Promoting Research Relevance: A Natural Language Processing-based Model for Identifying SDG-aligned Scholarly Publications
Sustainable Development Goals, Multilabel classification, Deep Learning, Natural Language Processing, Scientometrics.
In 2015, the United Nations established the 17 Sustainable Development Goals (SDGs) to promote environmental stewardship, economic advancement, and social equity. Within this framework, scientific research plays a pivotal role in addressing the challenges encompassed by the SDGs. An exemplary tool, SciVal, facilitates the correlation of scientific outputs with the SDGs through expert analyses. However, in order to mitigate the reliance on specialized expertise and offer a self-reliant solution, this endeavor proposes a natural language processing-based, deep machine learning-powered, multi-target classification model bolstered by interpretability techniques and good practices for the development and analysis of data streams.. The objective is to effectively map academic publications to the SDGs.
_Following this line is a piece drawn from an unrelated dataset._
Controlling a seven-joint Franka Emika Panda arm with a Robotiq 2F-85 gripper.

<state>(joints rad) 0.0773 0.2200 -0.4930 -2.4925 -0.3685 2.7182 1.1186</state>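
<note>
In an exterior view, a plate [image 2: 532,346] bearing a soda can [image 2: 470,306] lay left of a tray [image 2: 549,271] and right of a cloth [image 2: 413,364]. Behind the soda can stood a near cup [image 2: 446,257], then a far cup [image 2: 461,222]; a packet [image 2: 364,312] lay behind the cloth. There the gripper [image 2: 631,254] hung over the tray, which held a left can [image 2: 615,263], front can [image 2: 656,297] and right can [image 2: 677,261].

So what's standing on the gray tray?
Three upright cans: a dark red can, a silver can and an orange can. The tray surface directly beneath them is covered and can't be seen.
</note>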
By employing this proposed model, the vast potential of scholarly research can be harnessed, directly aligning it with the global agenda for sustainable development. Researchers, policymakers, and organizations can adeptly navigate the extensive landscape of research papers and identify those that harmonize with their specific areas of interest within the SDG framework. Over one million scientific publications were utilized to train and evaluate the model. The corpus encompassed publication titles extracted from the Scopus database, accessed via the SciVal tool, and annotated with respect to 16 of the 17 SDGs. To substantiate the efficacy of the proposed model, it was applied to associate publications from the Brazilian Automation Congress (CBA 2020) with the SDGs, thereby measuring the contribution of scientific endeavors in automation towards the attainment of the SDGs. The outcomes within the context of CBA 2020 revealed prevalent themes affiliated with SDGs 7 and 9, relating to clean energy and industrial innovation, respectively. Given the extensive training data and the comprehensive range of SDGs addressed, the model can confidently be deployed to correlate academic output from diverse domains with the SDGs.